**EXERCISE OBJECTIVE:** When the line with "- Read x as" appears below, start repeating lines exactly, and keep going through the line with "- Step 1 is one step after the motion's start"; add nothing outside that span.

**SUPPLIED DATA:**
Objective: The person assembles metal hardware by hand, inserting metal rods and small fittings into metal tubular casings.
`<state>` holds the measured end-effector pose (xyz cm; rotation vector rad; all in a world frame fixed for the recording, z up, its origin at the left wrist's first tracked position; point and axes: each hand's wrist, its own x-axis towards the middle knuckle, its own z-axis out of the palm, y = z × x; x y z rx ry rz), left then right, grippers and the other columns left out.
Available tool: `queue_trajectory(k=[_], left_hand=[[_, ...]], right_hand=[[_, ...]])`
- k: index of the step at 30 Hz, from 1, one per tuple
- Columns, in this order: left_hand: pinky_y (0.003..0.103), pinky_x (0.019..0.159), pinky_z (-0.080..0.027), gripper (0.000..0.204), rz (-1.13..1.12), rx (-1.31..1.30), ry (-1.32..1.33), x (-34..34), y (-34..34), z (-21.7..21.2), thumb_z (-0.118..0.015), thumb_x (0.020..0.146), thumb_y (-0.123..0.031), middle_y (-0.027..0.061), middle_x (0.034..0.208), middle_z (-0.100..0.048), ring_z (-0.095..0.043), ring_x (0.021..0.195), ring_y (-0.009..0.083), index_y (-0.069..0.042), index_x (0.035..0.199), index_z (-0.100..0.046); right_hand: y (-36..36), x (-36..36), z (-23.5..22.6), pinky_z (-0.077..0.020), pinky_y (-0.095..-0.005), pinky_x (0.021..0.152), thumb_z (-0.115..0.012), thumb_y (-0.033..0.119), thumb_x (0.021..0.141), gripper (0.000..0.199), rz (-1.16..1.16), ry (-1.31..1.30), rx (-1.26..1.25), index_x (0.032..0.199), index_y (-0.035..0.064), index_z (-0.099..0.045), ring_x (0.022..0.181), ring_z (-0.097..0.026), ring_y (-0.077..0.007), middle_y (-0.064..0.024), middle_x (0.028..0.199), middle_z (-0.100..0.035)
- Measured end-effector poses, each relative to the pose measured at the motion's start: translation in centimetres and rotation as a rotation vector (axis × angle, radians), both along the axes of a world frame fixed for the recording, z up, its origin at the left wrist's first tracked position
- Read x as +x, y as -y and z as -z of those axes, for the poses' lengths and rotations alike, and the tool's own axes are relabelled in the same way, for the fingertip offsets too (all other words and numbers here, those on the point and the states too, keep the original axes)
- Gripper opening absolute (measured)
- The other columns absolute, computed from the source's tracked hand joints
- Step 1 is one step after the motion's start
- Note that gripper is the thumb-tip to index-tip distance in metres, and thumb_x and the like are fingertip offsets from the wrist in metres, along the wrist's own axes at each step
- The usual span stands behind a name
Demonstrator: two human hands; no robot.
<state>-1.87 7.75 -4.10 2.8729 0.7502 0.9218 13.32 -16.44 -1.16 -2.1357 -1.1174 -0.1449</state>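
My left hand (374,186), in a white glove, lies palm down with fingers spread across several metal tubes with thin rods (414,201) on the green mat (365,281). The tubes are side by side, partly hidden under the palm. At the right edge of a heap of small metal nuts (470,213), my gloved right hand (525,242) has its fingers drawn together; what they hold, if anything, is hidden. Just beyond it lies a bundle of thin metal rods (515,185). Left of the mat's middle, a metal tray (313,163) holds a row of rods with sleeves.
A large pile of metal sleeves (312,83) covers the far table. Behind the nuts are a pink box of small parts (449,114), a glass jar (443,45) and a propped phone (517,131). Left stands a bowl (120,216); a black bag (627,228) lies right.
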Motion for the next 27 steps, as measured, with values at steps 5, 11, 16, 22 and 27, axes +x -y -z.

**WRITTEN SOLUTION:**
- Read x as +x, y as -y and z as -z of those axes, for the poses' lengths and rotations alike, and the tool's own axes are relabelled in the same way, for the fingertip offsets too (all other words and numbers here, those on the point and the states too, keep the original axes)
- Gripper opening absolute (measured)
- The other columns absolute, computed from the source's tracked hand joints
- Step 1 is one step after the motion's start

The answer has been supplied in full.